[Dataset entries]
"""
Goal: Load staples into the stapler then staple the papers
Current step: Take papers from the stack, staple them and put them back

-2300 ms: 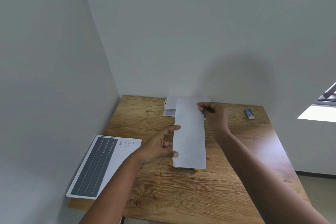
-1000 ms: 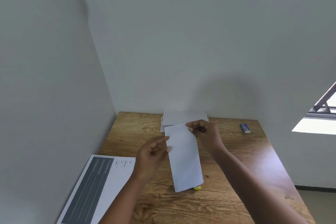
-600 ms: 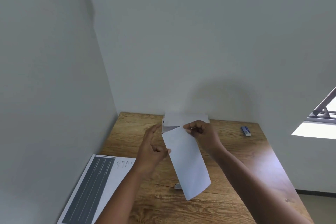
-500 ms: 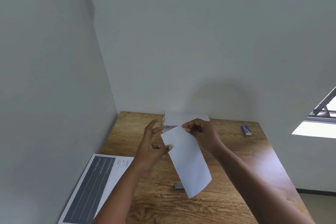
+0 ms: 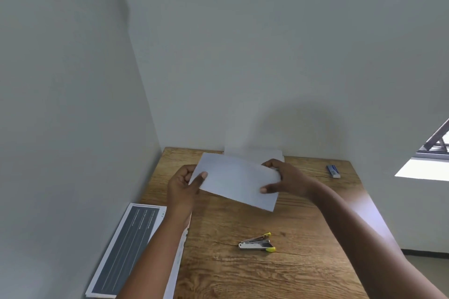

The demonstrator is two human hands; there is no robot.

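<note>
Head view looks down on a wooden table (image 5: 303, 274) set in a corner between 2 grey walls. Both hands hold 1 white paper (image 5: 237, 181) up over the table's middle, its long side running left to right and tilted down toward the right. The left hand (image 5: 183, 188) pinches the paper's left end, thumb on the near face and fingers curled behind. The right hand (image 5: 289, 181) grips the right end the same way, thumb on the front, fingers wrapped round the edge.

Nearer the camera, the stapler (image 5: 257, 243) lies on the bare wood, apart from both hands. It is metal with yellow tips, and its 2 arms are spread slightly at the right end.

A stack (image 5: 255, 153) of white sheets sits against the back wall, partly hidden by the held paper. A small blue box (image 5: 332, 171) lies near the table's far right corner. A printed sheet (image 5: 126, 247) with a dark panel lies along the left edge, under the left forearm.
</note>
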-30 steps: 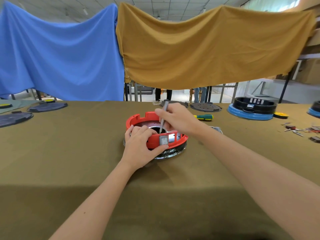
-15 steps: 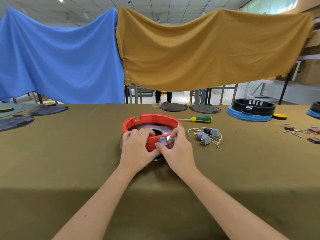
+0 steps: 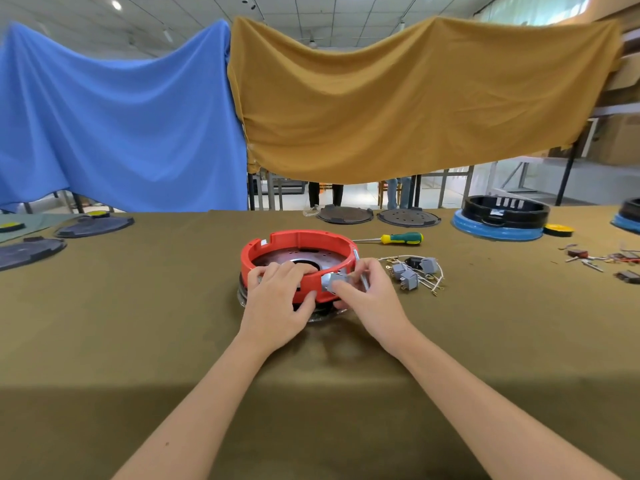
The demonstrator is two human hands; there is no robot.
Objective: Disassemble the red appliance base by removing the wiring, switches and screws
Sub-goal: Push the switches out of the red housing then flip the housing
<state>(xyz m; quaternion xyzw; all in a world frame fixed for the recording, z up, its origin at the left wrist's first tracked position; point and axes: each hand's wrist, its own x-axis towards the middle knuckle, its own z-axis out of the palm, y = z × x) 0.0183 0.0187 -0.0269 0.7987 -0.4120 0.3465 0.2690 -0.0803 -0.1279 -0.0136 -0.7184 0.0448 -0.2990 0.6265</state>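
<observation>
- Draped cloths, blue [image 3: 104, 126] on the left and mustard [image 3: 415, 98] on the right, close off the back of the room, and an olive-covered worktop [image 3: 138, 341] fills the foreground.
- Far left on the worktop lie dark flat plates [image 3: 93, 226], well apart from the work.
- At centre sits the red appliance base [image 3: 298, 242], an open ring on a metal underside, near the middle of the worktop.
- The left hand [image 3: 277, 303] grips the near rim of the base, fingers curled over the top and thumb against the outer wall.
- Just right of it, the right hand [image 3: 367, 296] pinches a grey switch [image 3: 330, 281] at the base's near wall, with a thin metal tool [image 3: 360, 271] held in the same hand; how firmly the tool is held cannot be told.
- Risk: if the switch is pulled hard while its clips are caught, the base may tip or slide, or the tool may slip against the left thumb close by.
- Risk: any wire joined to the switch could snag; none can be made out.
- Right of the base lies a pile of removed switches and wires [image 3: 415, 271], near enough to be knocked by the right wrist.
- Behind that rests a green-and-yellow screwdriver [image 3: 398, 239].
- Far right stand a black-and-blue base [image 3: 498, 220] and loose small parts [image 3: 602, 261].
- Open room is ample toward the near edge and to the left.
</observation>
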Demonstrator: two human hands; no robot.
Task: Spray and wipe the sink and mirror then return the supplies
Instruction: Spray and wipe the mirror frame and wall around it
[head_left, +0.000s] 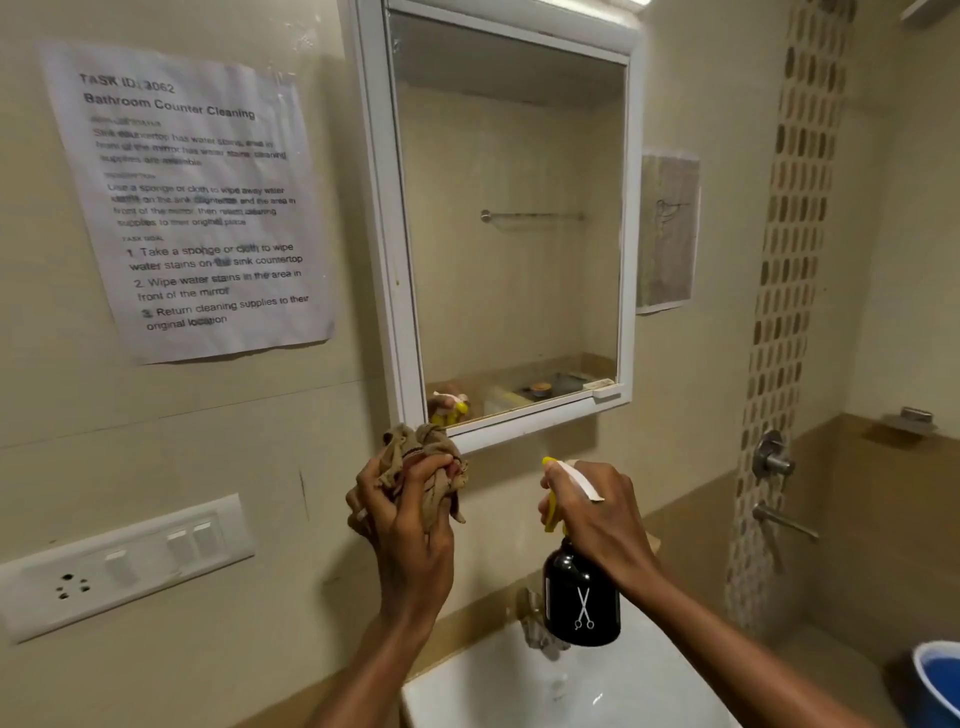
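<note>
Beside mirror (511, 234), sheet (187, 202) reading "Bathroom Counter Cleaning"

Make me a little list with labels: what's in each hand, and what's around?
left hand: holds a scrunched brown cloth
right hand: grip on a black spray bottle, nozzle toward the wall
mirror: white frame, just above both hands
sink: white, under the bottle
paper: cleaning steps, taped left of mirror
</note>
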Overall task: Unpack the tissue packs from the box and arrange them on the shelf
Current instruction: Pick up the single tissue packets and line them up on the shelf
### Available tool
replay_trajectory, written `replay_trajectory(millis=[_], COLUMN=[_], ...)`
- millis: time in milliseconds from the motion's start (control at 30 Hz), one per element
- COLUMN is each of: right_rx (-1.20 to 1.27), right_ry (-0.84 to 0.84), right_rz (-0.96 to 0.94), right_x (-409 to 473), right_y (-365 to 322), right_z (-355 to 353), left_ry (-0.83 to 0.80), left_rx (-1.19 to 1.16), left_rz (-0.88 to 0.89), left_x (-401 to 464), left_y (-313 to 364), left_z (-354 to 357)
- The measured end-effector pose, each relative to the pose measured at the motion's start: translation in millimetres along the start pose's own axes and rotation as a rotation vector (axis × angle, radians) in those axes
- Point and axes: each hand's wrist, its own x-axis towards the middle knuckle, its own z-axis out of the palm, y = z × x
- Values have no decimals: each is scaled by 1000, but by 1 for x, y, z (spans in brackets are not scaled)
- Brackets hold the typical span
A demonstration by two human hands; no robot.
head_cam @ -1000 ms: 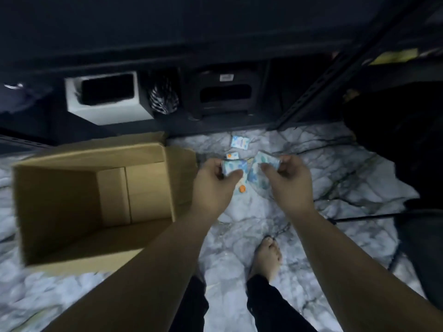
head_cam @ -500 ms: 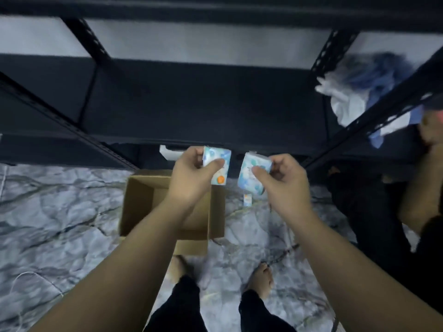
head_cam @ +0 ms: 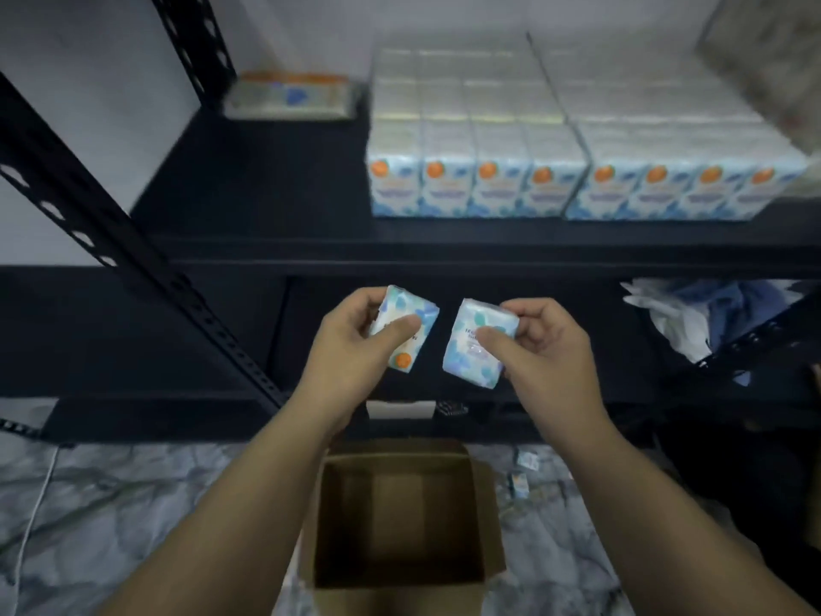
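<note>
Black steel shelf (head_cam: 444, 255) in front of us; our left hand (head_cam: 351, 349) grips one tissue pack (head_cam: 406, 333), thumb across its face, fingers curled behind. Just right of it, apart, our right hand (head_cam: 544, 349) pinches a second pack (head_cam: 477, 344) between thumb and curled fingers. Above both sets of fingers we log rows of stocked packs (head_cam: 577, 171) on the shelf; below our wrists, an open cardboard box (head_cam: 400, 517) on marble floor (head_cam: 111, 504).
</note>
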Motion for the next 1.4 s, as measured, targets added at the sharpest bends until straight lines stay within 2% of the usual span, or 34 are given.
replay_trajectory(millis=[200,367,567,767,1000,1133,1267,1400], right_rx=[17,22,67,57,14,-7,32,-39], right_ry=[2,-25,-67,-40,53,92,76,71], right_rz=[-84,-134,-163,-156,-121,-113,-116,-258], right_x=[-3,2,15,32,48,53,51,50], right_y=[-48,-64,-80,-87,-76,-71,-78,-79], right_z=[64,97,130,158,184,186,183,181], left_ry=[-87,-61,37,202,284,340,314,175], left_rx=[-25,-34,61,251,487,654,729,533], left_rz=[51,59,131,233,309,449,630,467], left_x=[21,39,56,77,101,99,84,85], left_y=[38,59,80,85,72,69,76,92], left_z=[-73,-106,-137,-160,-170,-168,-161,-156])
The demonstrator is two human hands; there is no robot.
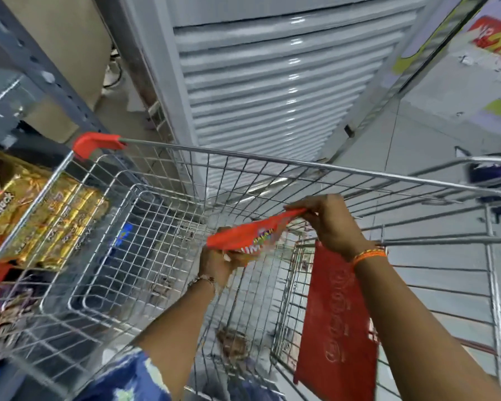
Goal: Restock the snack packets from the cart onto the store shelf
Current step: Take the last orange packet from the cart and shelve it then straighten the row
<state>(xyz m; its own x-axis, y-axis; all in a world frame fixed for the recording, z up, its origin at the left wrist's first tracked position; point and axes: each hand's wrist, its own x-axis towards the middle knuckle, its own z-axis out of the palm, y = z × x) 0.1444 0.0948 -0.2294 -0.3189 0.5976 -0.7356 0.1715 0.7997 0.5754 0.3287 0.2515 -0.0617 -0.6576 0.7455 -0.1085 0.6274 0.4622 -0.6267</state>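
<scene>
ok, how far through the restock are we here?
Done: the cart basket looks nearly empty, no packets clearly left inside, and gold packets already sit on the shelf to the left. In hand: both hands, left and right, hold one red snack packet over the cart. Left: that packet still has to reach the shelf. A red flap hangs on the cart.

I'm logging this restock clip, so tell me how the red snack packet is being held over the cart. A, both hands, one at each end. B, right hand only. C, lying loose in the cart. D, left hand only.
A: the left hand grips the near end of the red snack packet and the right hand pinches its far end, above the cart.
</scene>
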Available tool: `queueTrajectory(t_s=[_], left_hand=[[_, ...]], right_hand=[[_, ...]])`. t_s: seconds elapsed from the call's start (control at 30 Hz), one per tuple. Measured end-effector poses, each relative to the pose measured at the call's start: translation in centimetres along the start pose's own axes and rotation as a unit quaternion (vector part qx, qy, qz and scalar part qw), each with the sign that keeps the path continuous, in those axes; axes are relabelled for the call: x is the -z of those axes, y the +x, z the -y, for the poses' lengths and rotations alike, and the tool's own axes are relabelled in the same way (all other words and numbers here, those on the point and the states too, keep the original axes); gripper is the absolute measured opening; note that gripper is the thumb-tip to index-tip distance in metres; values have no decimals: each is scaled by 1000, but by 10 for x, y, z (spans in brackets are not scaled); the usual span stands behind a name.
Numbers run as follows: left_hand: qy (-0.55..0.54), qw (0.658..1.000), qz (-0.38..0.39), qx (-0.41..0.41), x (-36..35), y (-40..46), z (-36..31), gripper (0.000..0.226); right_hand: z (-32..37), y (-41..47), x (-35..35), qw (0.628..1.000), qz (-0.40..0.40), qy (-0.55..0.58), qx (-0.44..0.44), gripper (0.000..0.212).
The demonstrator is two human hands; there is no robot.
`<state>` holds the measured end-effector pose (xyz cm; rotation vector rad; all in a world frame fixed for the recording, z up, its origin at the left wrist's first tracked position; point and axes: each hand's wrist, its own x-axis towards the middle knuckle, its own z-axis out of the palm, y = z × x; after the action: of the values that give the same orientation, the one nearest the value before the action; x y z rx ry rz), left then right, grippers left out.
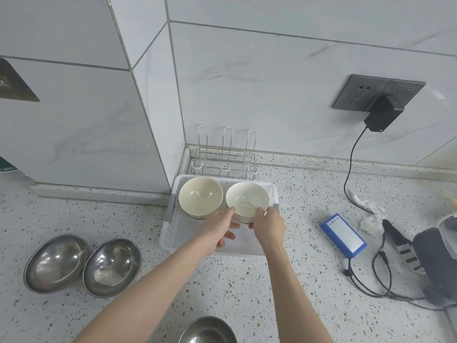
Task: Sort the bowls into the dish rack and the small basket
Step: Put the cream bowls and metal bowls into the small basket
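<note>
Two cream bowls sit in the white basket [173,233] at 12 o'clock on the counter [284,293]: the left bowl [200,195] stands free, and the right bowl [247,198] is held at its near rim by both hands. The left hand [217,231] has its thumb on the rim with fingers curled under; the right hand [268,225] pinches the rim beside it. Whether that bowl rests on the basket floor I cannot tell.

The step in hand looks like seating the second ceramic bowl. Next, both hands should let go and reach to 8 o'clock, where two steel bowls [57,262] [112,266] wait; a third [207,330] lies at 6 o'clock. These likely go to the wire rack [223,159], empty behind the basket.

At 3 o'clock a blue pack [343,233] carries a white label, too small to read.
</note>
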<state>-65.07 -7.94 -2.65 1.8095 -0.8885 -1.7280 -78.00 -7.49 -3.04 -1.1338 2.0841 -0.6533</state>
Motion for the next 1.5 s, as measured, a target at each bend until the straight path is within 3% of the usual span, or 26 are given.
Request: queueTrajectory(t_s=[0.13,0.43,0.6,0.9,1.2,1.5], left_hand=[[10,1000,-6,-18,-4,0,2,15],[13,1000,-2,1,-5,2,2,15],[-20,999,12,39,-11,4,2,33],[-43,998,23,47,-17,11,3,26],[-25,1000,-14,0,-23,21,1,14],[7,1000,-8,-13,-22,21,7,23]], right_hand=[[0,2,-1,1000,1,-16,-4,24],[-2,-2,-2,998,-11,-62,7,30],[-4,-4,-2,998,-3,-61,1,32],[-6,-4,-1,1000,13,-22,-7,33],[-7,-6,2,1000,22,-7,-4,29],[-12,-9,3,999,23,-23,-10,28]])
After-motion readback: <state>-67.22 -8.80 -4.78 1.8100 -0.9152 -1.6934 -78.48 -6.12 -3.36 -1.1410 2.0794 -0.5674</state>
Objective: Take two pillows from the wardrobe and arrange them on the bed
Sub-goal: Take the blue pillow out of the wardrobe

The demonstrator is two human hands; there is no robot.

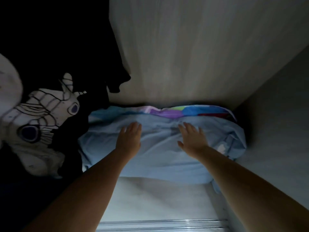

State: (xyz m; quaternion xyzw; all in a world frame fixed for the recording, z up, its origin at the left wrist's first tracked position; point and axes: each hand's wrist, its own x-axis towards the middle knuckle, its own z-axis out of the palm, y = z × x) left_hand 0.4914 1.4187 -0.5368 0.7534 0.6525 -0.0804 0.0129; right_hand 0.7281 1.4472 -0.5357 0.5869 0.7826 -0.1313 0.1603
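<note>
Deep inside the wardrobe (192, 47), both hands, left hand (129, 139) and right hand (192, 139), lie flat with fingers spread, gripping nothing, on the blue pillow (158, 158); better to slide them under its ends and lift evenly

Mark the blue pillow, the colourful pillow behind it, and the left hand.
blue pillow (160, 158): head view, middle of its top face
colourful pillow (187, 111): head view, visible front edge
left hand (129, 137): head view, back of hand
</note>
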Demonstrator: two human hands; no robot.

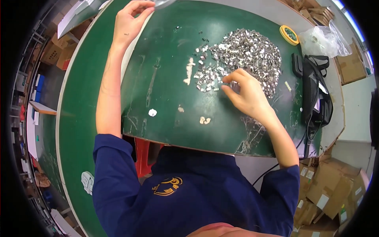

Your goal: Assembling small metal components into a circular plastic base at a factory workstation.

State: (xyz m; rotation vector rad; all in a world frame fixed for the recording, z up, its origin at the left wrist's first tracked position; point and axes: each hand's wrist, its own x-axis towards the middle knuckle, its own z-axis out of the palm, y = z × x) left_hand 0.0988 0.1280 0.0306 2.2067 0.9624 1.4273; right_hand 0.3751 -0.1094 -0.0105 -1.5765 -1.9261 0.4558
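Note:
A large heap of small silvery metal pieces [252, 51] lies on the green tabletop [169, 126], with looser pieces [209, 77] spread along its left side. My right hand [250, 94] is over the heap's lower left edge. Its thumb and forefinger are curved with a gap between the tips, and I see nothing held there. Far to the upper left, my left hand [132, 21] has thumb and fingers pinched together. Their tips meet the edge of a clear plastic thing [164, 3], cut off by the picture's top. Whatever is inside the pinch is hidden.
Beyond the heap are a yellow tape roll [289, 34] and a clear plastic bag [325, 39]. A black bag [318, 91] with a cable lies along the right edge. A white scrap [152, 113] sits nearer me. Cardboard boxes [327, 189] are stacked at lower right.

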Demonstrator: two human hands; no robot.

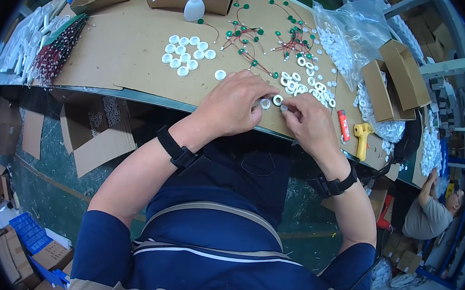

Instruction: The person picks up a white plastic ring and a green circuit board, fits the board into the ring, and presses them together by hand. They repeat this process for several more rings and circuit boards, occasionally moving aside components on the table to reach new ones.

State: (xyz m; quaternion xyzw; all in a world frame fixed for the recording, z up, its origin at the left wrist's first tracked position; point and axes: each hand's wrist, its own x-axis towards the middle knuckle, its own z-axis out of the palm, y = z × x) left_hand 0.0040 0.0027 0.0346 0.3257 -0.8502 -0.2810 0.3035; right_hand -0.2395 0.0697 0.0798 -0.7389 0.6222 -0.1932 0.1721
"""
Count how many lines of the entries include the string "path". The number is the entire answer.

● **REPLY**
2